Even gatherings of immediate family and friends are restricted. According to Susan Coale, a clinical social worker and director of the Chesapeake Life Center in Pasadena, Maryland, even if people are able to gather following the death of a loved one, there is a 10-person limit–including the funeral director and any presiding religious figure, such as a priest, reverend, rabbi or imam.

“COVID-19 has complicated individual grief and community grief and loss,” Coale says. Not being able to participate in death and grief rituals can result in the experience of ambiguous loss, which can complicate the grief process leaving numerous loose ends, she explains.

According to family therapist and clinical psychologist Pauline Boss, who coined the phrase, ambiguous loss occurs when there is no closure or there are unanswered questions related to the death of a loved one. This can occur when people cannot be with the body or in community. Therefore, it is important to find ways to help families connect with loved ones. Coale says that some families are attempting to connect with loved ones through window visits or telephone calls at end of life.

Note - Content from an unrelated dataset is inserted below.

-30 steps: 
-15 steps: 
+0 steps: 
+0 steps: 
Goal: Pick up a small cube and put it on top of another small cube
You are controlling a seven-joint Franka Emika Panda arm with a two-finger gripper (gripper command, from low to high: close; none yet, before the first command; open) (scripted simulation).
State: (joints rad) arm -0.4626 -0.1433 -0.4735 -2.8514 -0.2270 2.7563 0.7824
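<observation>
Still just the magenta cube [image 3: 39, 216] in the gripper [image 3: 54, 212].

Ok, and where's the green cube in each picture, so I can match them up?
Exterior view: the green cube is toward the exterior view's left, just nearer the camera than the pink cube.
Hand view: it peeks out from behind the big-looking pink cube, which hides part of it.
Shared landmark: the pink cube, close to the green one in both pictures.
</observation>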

People need community support in times of loss. Numerous technological resources have arisen to help fill the gap left by the inability to gather face-to-face. For example, grief support groups such as the Chesapeake Life Center’s Living with Loss are being offered online. The Life Center is affiliated with Hospice of the Chesapeake, but is available to anyone in the community who is grieving, whether or not they are using hospice services.

Thanatechnology sites such as Caring Bridge provide a virtual space to grieve in community. Yet, we must always be mindful of the disparities in both the availability of technology and understanding how to use it. Not everyone can—or wants—to replace in-person grieving with technology.

Coale has begun providing her clients with guided imageries that include detailed descriptions of physical touch. She has clients imagine the specific details of a hug experience. The warmth of arms wrapped around the person. The tickle of arm hair. The scent of the body. The brain responds to imagery in comparable ways as to a real experience and Coale is capitalizing on this phenomena in offering “hug imagery.”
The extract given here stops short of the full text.